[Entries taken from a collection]
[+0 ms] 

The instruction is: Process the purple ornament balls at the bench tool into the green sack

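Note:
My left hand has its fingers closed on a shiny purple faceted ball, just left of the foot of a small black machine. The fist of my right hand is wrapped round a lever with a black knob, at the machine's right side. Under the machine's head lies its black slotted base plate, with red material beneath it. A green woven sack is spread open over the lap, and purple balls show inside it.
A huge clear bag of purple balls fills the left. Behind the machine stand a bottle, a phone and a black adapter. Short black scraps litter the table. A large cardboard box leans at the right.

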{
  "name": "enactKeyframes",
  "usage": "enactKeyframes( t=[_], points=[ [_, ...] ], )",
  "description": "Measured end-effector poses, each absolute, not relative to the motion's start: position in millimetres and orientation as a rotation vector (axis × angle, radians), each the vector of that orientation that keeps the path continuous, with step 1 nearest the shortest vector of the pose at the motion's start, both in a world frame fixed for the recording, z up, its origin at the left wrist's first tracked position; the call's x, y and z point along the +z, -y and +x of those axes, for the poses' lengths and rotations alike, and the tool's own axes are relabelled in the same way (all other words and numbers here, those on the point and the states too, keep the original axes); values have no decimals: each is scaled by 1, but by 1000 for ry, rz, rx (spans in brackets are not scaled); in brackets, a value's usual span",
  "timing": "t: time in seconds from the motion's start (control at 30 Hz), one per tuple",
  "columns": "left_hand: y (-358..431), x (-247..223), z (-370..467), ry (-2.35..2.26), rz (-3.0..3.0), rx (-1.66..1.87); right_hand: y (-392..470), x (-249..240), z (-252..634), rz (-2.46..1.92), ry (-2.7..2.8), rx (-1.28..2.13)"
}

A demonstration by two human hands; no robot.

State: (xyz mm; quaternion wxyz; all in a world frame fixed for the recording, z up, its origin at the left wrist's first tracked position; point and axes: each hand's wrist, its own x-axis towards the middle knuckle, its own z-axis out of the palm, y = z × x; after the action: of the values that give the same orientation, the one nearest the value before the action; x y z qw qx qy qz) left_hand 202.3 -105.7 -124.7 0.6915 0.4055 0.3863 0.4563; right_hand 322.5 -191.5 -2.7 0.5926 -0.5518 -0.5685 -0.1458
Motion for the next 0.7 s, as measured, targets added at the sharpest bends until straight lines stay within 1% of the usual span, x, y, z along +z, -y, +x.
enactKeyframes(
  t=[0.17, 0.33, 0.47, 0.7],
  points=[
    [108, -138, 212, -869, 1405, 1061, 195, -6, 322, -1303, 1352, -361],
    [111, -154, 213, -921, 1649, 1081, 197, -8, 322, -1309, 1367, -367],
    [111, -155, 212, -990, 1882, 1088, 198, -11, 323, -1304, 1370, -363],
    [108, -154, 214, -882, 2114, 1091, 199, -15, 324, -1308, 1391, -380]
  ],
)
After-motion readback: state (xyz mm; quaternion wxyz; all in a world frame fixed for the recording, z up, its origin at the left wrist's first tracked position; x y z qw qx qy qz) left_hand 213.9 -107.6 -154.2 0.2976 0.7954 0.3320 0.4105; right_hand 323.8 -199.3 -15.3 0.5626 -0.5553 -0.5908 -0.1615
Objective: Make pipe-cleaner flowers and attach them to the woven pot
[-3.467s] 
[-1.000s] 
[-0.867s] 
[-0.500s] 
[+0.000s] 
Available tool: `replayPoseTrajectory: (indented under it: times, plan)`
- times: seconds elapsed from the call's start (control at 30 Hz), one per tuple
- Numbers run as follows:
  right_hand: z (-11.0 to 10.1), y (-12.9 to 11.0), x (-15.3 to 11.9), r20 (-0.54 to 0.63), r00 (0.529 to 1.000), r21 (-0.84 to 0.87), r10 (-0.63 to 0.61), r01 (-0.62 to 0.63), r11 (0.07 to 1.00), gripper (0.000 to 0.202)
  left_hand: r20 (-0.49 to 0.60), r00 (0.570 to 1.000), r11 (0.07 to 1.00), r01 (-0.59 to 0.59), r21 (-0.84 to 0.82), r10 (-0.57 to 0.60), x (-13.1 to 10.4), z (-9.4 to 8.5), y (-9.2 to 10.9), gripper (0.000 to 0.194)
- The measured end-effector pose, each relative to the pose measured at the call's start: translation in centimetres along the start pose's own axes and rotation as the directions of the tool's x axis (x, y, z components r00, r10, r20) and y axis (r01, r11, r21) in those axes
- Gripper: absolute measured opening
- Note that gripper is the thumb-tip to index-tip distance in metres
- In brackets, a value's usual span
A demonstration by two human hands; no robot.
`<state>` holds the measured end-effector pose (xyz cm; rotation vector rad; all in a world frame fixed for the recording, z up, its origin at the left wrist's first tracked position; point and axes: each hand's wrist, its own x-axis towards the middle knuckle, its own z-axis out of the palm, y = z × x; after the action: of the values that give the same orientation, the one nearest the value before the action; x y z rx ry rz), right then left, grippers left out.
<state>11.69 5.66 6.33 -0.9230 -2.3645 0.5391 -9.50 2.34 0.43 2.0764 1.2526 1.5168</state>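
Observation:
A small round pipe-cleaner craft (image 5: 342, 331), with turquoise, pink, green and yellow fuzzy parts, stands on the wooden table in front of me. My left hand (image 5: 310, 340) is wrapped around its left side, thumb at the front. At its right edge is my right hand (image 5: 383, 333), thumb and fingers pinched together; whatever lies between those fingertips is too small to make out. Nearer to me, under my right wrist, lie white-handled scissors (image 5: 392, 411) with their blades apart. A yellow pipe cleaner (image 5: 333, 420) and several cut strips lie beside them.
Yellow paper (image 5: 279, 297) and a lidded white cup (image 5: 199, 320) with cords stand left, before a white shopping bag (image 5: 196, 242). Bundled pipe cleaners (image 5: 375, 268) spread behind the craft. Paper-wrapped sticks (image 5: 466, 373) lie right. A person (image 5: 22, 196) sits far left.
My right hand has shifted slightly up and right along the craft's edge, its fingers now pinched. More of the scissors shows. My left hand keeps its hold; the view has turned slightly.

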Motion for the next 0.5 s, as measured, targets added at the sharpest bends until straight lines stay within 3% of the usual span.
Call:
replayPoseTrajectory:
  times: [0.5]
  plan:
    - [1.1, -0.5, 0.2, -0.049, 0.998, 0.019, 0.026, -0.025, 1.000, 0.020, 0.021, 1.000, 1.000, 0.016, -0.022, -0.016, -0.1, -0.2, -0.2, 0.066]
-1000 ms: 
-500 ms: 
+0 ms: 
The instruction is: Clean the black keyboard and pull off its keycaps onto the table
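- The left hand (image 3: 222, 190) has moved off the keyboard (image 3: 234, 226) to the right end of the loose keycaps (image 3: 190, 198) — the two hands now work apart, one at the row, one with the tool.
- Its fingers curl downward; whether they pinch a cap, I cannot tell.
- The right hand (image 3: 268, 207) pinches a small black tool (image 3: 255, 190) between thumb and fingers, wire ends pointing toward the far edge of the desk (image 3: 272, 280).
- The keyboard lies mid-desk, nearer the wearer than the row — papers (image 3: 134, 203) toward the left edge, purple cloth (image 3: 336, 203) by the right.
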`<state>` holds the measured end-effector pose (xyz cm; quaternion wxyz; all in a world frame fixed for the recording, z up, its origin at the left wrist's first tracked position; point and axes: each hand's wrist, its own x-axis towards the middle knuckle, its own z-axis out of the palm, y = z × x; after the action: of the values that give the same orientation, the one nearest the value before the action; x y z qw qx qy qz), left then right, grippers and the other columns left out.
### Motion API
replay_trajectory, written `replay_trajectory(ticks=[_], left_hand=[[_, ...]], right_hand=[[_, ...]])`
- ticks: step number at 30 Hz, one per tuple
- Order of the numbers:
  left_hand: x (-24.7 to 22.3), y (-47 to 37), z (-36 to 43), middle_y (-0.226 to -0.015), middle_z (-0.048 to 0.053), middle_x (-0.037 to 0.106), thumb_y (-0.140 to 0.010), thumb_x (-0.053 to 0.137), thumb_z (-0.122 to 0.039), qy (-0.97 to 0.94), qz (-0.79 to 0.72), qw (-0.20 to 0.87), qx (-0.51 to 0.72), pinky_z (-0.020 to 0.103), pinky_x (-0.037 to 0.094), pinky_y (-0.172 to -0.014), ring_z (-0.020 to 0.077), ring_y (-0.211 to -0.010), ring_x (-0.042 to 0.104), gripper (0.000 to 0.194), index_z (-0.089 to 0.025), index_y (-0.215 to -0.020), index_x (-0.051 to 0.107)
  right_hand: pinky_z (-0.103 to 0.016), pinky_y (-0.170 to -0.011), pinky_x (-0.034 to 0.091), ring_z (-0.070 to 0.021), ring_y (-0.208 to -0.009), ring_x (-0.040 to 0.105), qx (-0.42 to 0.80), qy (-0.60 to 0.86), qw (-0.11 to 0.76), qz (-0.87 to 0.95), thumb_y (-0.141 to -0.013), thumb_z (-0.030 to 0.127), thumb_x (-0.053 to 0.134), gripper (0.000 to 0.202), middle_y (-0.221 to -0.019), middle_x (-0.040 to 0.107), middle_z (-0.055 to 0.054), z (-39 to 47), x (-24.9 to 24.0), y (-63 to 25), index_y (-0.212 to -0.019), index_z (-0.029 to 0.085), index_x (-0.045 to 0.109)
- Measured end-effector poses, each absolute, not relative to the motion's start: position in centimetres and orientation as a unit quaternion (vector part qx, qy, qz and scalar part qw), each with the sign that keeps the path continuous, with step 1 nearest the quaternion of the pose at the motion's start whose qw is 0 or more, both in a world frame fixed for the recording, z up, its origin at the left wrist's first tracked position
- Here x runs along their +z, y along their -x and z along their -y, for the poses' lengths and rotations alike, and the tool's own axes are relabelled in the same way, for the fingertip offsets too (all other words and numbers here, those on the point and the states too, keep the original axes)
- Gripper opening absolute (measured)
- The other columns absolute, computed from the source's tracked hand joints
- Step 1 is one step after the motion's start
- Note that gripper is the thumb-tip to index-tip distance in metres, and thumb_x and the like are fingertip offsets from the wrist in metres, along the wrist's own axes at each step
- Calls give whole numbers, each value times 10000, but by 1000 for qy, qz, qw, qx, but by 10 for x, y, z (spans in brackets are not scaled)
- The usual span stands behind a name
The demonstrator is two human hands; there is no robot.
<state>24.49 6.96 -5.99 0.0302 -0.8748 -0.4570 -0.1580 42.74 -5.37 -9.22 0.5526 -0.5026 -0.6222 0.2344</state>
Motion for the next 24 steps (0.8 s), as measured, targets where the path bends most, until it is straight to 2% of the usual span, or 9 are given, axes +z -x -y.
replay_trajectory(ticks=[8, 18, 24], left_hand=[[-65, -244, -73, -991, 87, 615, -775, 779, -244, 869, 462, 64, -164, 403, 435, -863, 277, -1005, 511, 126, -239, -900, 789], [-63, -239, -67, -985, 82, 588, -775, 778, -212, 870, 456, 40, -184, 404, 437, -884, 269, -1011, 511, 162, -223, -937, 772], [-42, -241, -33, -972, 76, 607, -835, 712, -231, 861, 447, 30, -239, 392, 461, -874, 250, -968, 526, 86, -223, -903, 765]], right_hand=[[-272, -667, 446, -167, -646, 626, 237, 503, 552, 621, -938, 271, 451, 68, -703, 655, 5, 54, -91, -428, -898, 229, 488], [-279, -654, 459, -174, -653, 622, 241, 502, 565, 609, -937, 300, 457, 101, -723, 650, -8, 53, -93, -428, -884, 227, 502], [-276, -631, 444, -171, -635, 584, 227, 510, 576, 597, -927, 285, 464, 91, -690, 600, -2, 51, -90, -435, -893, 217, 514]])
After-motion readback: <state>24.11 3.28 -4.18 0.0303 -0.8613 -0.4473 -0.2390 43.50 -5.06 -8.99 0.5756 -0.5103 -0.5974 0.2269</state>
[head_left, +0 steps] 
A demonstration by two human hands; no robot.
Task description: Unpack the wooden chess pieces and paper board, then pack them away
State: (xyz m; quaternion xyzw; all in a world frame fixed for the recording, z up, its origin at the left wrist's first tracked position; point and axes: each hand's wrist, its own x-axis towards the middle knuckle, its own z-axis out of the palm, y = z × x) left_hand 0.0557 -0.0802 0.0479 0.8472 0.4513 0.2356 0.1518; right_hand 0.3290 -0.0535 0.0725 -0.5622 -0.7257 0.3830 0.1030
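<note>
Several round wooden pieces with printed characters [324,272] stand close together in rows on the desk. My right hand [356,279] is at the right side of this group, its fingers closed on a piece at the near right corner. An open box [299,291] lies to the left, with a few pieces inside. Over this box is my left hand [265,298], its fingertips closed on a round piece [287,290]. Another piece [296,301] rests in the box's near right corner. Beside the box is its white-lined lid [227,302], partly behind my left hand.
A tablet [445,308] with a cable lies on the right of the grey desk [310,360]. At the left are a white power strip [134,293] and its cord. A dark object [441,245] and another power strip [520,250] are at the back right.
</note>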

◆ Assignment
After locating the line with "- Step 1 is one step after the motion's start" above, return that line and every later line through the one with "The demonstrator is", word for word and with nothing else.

◆ Written answer
- Step 1 is one step after the motion's start
- Note that gripper is the thumb-tip to index-tip distance in metres, and thumb_x and the like are fingertip offsets from the wrist in metres, along the wrist's own axes at each step
- Calls give whole numbers, each value times 10000, but by 1000 for qy, qz, qw, qx, but by 10 for x, y, z (spans in brackets are not scaled)
- The usual span stands behind a name
The demonstrator is two human hands; there is no robot.

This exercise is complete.